Gastric cancer is the second leading cause of cancer deaths worldwide. The incidence of gastric cancer has been declining in recent decades. A high-salt diet, smoked foods rich in nitrates, and water contaminated with Helicobacter pylori seem to be major environmental inducers of gastric cancer (13–16). A high-salt diet disrupts the gastric mucosal barrier, and N-nitroso mutagens formed from dietary nitrates in a hypochlorhydric stomach can damage DNA (13). The role of H. pylori in causing mucosal effects has been heavily investigated because of the possibility that some cancers could be prevented with antibiotics against H. pylori (16). However, it remains unclear which molecular signals actually initiate the program of irreversible transformation.
N-nitroso mutagens, which are important gastric carcinogens, are potent inducers of cellular stress, leading to chromosomal aberrations, point mutations, cell death, and DNA damage. It has been reported that these agents induce a specific cellular stress response program, which includes the activation of JNKs and p38 mitogen-activated protein kinase (17).

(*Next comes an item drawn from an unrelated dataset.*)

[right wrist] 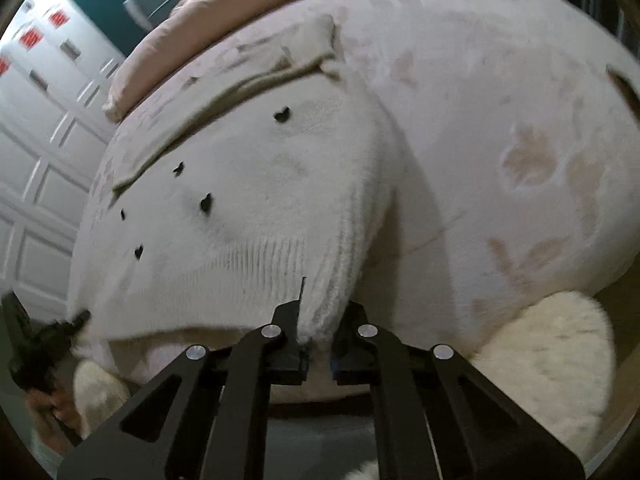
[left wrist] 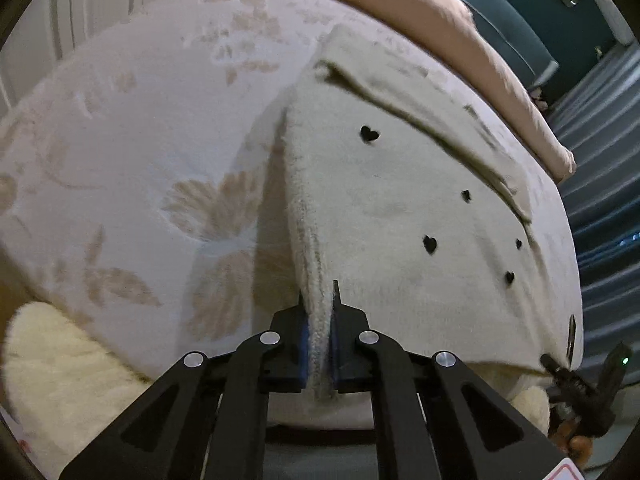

To explore the role of JNK in gastric carcinogenesis, we used JNK1 knockout mice as an N-methyl-N-nitrosourea (MNU)–mediated gastric cancer model. Mice lacking JNK1 exhibited a marked decrease in gastric carcinogenesis caused by MNU, relative to wild-type controls. The impaired tumor development correlated with decreased tumor initiation, which is associated with reactive oxygen species (ROS) production. We also found that the reduced tumorigenesis correlated with decreased expression of cyclin D and CDK, resulting in decreased cell proliferation. JNK1 thus seems to be involved in both tumor initiation and promotion steps and may be an attractive target for the prevention of gastric carcinogenesis.
Materials and Methods
Mice. This study was approved by the Ethics Committee of the Institute for Adult Diseases, Asahi Life Foundation. Animal experiments were conducted in accordance with the Guidelines for the Care and Use of Laboratory Animals of the Institute for Adult Diseases, Asahi Life Foundation. C57BL/6 J mice were obtained from Tokyo Laboratory Animal Science (Tokyo, Japan). The Jnk1−/− mice have been previously described (18). All mice were maintained under pathogen-free conditions with a 12/12-h light/dark cycle.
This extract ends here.